Your task is to copy the listing exactly. Drop any pictures from the copy.

:: Given data ::

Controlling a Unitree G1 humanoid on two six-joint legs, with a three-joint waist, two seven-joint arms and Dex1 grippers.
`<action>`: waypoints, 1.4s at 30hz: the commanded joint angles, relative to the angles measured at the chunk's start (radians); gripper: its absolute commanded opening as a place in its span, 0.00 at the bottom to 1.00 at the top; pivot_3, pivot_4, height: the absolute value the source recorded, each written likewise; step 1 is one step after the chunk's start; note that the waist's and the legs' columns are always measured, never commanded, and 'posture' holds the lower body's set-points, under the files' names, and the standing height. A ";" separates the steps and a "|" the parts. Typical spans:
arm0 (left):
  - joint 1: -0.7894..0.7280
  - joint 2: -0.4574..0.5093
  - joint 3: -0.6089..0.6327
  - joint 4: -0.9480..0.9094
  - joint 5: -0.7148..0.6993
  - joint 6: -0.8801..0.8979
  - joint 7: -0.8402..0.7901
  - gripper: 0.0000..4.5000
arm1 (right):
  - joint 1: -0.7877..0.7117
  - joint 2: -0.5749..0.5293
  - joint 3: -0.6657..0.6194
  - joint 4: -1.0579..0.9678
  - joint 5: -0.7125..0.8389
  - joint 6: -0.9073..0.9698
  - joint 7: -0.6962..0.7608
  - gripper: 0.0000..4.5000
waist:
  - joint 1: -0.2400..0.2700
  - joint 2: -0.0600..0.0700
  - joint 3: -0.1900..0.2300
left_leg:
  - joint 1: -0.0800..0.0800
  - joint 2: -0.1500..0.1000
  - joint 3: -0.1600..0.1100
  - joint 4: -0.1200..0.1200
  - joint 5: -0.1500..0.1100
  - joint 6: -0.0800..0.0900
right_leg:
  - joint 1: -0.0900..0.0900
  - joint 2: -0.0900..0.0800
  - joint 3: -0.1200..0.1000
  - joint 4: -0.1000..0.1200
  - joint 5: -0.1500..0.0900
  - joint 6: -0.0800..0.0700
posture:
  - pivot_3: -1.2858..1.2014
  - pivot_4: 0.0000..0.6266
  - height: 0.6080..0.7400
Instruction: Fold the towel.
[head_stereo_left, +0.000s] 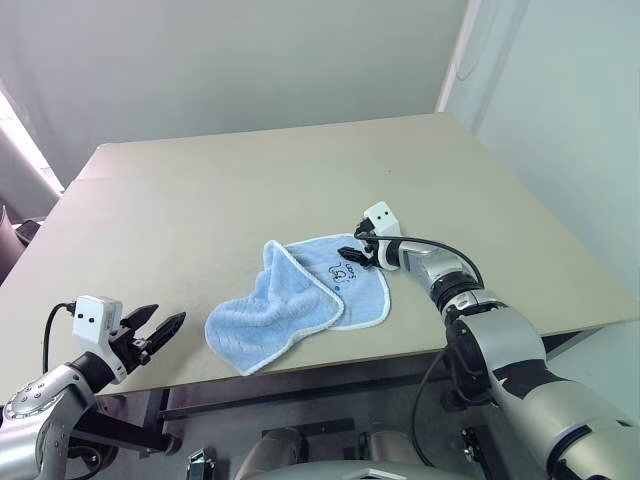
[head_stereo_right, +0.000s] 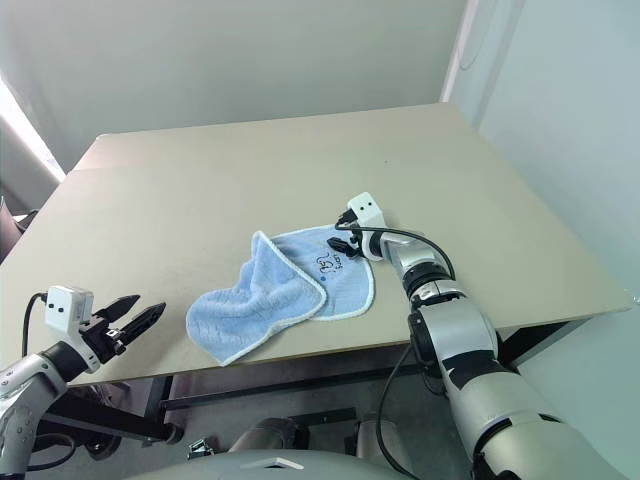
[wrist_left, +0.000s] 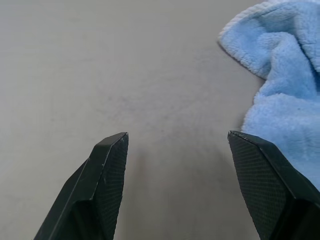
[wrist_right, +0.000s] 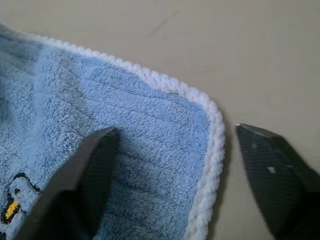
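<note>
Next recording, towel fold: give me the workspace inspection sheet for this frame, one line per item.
Surface: beige table, bare apart from the towel.
Job's things: light blue towel near the front edge, crumpled and partly doubled over, printed corner lying flat.
Clutter: nothing seen.
Grippers: right gripper open, straddling the towel's white-trimmed corner, one finger on the cloth, the other over the table; left gripper open, at the table's front edge beside the towel, holding nothing.
Cables: black cable along the right wrist; another at the left wrist.
Surroundings: pale wall behind the table.
</note>
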 joint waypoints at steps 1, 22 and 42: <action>-0.001 0.006 0.017 -0.043 -0.010 -0.016 0.005 0.75 | -0.033 0.023 -0.004 0.011 -0.015 0.002 -0.008 0.54 | -0.001 0.000 0.000 | 0.000 0.001 0.000 0.000 0.000 0.000 | 0.000 0.001 0.000 0.000 0.000 -0.001 | 0.52 0.00 1.00; -0.198 0.050 -0.407 -0.391 0.014 0.129 0.059 0.75 | -0.076 0.044 -0.048 -0.001 -0.009 0.009 -0.094 0.01 | -0.002 0.001 0.001 | 0.000 0.008 0.002 0.000 0.001 -0.005 | -0.001 0.008 0.001 0.000 0.003 -0.005 | 0.52 0.00 1.00; -0.576 -0.181 -0.839 0.019 0.282 0.183 0.019 0.75 | -0.091 0.058 -0.087 -0.018 0.012 0.023 -0.136 0.01 | -0.003 0.001 0.000 | -0.001 0.008 0.002 0.000 0.002 -0.006 | -0.002 0.009 0.001 0.000 0.006 -0.001 | 0.52 0.00 1.00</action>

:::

__Answer to this exercise__.
Controlling a Unitree G1 humanoid on two six-joint legs, with a three-joint waist, two seven-joint arms and Dex1 grippers.
`<action>`: waypoints, 1.4s at 30hz: the commanded joint angles, relative to the angles measured at the chunk's start (radians); gripper: its absolute commanded opening as a place in its span, 0.00 at the bottom to 1.00 at the top; pivot_3, pivot_4, height: the absolute value the source recorded, each written likewise; step 1 is one step after the chunk's start; note that the waist's and the legs' columns are always measured, never commanded, and 'posture' holds the lower body's set-points, under the files' names, and the standing height. A ";" separates the steps and a "|" the parts. Typical spans:
arm0 (left):
  - joint 1: -0.7894..0.7280
  - joint 2: -0.4574..0.5093
  - joint 3: -0.6089..0.6327
  - joint 4: -0.9480..0.9094
  - joint 5: -0.7148..0.6993
  - joint 6: -0.8801..0.8979
  - joint 7: -0.8402..0.7901
  - gripper: 0.0000..4.5000
arm1 (right):
  - joint 1: -0.7877..0.7117
  - joint 2: -0.5749..0.5293
  - joint 3: -0.6657..0.6194
  - joint 4: -1.0579..0.9678
  - joint 5: -0.7125..0.8389
  - joint 6: -0.9073..0.9698
  - joint 7: -0.6962..0.7608
  - gripper: 0.0000..4.5000
waist:
  - joint 1: -0.2400..0.2700
  - joint 2: -0.0600..0.0700
  - joint 3: -0.1900..0.2300
left_leg:
  - joint 1: -0.0800..0.0800
  - joint 2: -0.1500..0.1000
  - joint 3: -0.1600..0.1100
  - joint 4: -0.1200..0.1200
  - joint 5: -0.1500..0.1100
  - joint 6: -0.0800..0.0900
right_leg:
  - joint 1: -0.0900..0.0900
  - joint 2: -0.0900..0.0800
  - joint 3: -0.1200..0.1000
  - joint 4: -0.1000..0.1200
  - joint 5: -0.1500..0.0900
  - joint 6: -0.0800..0.0700
posture:
  - pivot_3: -1.2858..1.2014
  - pivot_4: 0.0000..0.6266
  - height: 0.6080..0.7400
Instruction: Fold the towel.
[head_stereo_left, +0.000s] 
[head_stereo_right, +0.000s] 
[wrist_left, +0.000s] 
[wrist_right, +0.000s] 
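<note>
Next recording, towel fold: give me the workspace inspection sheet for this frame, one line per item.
Surface: beige table, bare apart from the towel.
Job's things: light blue towel near the front edge, crumpled and partly doubled over, printed corner lying flat.
Clutter: nothing seen.
Grippers: right gripper open, straddling the towel's white-trimmed corner, one finger on the cloth, the other over the table; left gripper open, at the table's front edge beside the towel, holding nothing.
Cables: black cable along the right wrist; another at the left wrist.
Surroundings: pale wall behind the table.
</note>
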 joint waypoints at steps 1, 22 and 42: <action>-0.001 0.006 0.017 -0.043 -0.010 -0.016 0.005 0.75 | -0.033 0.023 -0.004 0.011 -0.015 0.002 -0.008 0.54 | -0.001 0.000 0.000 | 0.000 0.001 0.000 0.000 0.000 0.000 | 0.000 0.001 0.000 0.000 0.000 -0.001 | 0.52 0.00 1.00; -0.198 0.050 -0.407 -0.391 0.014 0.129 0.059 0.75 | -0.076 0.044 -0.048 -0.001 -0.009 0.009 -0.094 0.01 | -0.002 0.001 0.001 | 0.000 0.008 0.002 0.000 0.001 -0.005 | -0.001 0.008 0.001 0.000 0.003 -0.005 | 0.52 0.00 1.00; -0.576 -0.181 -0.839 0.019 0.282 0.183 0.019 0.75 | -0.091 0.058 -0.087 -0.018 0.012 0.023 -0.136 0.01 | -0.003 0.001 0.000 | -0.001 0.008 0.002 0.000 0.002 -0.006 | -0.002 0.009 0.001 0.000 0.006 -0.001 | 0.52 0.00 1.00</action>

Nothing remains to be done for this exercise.